Similarly, few commentators are of the view that the Supreme Court recently in M. Siddiq (D) thr. L.Rs. vs. Mahant Suresh Das and Ors[19] popularly referred to as the Ayodhya case exercised its extraordinary jurisdiction under Article 142 of the Constitution and applied the Doctrine of Necessity to grant relief.
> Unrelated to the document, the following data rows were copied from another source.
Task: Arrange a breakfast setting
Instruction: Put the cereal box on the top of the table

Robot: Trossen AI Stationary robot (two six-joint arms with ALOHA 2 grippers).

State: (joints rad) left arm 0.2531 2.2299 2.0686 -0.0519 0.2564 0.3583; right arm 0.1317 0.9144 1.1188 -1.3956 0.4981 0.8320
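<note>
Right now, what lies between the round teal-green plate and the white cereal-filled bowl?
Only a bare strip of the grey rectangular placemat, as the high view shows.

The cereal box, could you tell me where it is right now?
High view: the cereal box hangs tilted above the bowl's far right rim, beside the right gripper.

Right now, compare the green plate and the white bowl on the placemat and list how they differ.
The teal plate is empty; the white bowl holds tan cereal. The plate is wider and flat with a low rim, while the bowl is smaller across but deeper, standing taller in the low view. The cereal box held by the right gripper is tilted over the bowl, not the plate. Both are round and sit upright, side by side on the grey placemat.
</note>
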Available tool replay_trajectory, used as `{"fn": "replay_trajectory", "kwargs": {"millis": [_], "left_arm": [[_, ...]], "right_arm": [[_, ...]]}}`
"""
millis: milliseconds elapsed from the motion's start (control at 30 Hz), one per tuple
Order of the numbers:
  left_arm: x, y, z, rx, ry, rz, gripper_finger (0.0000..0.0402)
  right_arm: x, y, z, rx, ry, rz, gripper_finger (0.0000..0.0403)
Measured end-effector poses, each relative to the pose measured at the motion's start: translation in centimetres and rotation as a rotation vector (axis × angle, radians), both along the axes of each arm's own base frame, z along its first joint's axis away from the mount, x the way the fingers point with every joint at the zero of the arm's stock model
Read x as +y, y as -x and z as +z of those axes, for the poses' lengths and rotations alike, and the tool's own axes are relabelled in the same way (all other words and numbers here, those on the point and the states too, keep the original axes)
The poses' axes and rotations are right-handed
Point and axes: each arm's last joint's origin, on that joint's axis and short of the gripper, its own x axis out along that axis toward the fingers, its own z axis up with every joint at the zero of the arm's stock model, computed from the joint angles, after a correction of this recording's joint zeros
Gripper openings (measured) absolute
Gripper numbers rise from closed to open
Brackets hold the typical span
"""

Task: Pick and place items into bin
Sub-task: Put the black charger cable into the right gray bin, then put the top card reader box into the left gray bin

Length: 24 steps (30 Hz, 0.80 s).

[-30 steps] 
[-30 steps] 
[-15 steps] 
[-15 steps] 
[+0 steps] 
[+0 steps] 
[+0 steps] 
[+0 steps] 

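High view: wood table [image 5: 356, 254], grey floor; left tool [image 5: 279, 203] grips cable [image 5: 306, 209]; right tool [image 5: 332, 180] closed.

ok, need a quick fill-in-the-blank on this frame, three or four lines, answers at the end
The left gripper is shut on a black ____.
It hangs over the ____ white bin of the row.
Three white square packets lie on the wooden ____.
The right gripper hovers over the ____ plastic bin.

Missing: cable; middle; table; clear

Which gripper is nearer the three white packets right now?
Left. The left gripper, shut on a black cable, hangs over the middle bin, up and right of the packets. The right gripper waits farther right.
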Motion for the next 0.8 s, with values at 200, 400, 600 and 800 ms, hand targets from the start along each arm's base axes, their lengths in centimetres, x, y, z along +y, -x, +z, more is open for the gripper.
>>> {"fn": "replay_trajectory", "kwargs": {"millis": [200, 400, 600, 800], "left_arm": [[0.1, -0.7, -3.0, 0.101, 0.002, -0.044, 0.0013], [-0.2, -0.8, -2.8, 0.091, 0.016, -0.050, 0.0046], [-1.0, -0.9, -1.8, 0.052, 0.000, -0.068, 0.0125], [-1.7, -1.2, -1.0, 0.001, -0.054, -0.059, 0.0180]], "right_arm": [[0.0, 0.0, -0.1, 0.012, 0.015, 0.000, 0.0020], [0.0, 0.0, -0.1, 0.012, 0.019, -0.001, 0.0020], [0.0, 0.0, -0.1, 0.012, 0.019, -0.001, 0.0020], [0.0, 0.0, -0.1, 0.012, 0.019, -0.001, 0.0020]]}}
It may be pertinent to note the joint reading of its observations, which are interspersed below:

“The extraordinary constitutional power to pass any decree or order which, in the opinion of this Court is necessary for doing complete justice embodies the idea that a court must, by necessity, be empowered to craft outcomes that ensure a just outcome……Whether a belief is justified is beyond judicial inquiry. Once faith is established, courts should defer to it”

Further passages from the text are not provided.